Images should be omitted while the rest of the data is duplicated exactly.

--- --- ---

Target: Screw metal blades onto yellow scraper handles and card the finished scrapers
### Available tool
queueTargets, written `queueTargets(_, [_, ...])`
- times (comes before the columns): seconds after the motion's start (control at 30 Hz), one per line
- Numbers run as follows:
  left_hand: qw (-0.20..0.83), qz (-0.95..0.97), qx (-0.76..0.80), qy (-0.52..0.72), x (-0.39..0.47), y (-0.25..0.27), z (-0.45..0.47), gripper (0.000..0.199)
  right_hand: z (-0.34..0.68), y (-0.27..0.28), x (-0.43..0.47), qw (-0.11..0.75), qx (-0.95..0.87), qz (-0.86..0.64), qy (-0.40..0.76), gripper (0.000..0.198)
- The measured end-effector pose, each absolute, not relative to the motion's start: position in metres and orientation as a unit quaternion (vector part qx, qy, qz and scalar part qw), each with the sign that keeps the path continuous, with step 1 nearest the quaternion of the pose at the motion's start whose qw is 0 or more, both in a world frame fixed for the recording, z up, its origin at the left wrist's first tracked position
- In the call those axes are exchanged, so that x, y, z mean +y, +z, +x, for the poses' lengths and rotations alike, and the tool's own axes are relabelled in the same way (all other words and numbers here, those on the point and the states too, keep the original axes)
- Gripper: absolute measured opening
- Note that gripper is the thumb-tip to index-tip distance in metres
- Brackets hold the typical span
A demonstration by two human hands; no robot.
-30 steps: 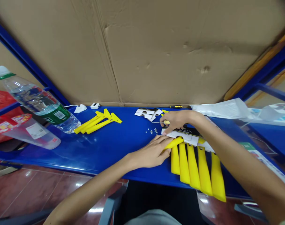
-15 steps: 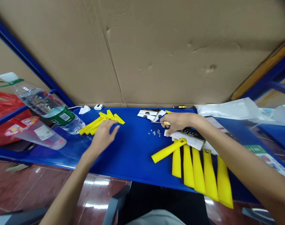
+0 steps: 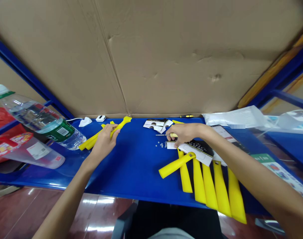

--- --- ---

▶ [Your response]:
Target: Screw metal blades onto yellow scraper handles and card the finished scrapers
### Available tool
queueTargets, written `queueTargets(_, [_, ...])`
- times (comes before the columns): seconds after the motion's start (control at 30 Hz), one per line
- Numbers run as follows:
  left_hand: qw (-0.20..0.83), qz (-0.95..0.97), qx (-0.76..0.80), qy (-0.52..0.72), x (-0.39..0.47), y (-0.25..0.27), z (-0.45..0.47), gripper (0.000..0.199)
  right_hand: z (-0.34..0.68), y (-0.27..0.28), x (-0.43..0.47), qw (-0.11..0.75), qx (-0.95..0.87), qz (-0.86..0.64), qy (-0.40..0.76), gripper (0.000..0.198)
- The measured end-effector pose, each absolute, not relative to the motion's start: position in metres and orientation as a unit quaternion (vector part qx, qy, qz and scalar part qw), each with the sign that keeps the path continuous, with step 1 nearest the quaternion of the pose at the motion's start whose qw is 0 or more, both in a world frame fixed for the recording, z up, its origin at the left wrist's first tracked position
- In the call those axes are exchanged, so that x, y, z mean +y, +z, +x, for the poses' lengths and rotations alike, and the tool's own axes are relabelled in the same way (all other words and numbers here, those on the point and the states too, keep the original axes)
- Gripper: absolute measured opening
- Note that gripper is the thumb-tip to index-tip distance in metres
- Brackets hold the typical span
A demonstration by two human hands; no robot.
-30 steps: 
-15 steps: 
+0 steps: 

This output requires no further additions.